巨星堕つ
作曲家 伊福部 昭(91歳)が亡くなった。
私が彼の名を知ったのは1950(昭和25)年、敗戦後反戦映画が多く作られていたころだ。それらは多く広島や長崎に落ちた原子爆弾をテーマにするものであったり、学徒動員であったり、軍隊の内幕ものであったりしたが、その中の1本、日本戦没学生の手記をもとに作られた「きけ、わだつみの声」で接したのが切っ掛けだった。戦争半ば、政府は敗色濃く兵士の数が激減するに及んで、1943(昭和18)年10月2日には学生・生徒の徴兵猶予の停止を決めると早くも10月21日、明治神宮外苑競技場で出陣学徒壮行会をおこない、12月1日には第1回学徒兵を入隊させ、戦地に送り込んだ。引き続き従来の徴兵年齢を1歳引き下げ19歳とし、11月に決めていた45歳まで伸ばした兵役で19歳〜45歳までで日本軍は構成されることになる。更に政府は少年兵、幼年兵へと年齢を下げ、敗戦までの断末魔の戦時体制が続いた。

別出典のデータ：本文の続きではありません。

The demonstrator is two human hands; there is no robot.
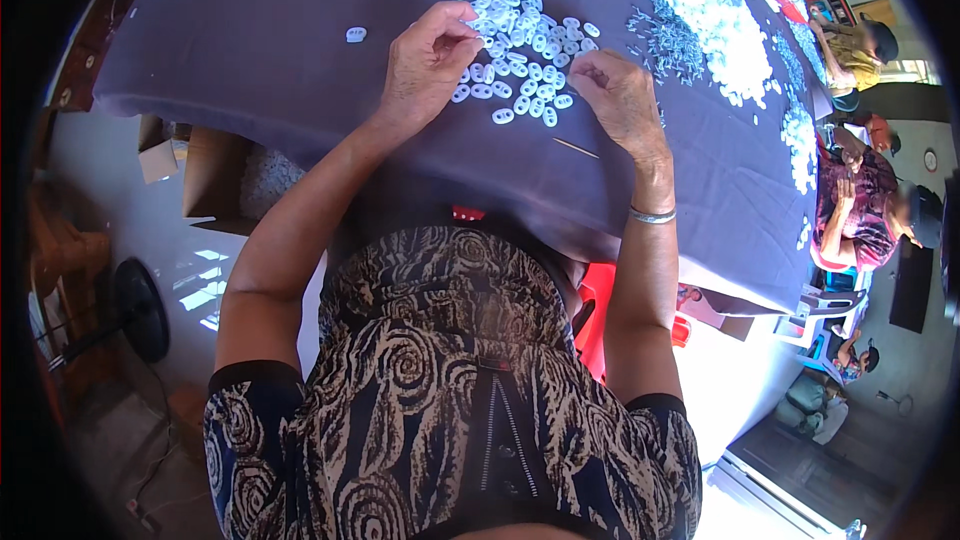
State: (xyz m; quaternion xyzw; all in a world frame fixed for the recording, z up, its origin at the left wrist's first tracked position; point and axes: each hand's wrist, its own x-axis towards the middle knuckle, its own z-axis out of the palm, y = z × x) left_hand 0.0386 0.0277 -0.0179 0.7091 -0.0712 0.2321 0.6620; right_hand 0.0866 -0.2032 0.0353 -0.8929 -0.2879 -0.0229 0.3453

これら若者たちが家族へ、両親へ、兄妹へ、恋人へ届くかどうかも解らない手紙を書き、或いは日記にし、メモに残された遺稿をもとに製作されたものが映画「きけ、わだつみの声」(伊福部:36歳)となった。なぜ、タイトルにある伊福部昭の名を覚えたのかわからない。考えられることは恐らく映写が始まる、おや、凄い音楽だ、名前を確認しなくちゃ、で気をつけて捜したものと思う。【後年、全く同じ映写が始まると同時に、これは、これは何だ!と覚えた作曲家に武満徹がいる。映画は「切腹」(1962年:武満32歳)だ。】
伊福部の音楽は重厚な音づくりであったことだけははっきりと覚えている。当時映画の中の青年たちとほぼ同年齢の18歳になっていた私には、実体験をしているような錯覚さえ味わったのを記憶している。続いて彼は1952(昭和27)年「原爆の子」、1953年「ひろしま」の作曲を手掛けている。「ひろしま」は広島で実際に原子爆弾の被害にあった戦災児たちの書いた綴り方(作文)をもとに出来上がった作品だ。敗戦後8年を経過し、それまでに多く作られた戦争を暴き、反戦色を表に出した姿勢ではなく、大戦を冷静に見直し、戦災にあった子どもの生きる姿を愛情を持って描いた、静かに戦争を考えさせてくれた小粒ながら名作だ。
その翌年1954(昭和29)年「ハワイマレー沖海戦」の真珠湾攻撃の特撮で一躍名を馳せた円谷の「ゴジラ」の作曲を手掛け、10作以上続くシリーズを手掛けている。生涯に手掛けた映画音楽は約400曲と多い。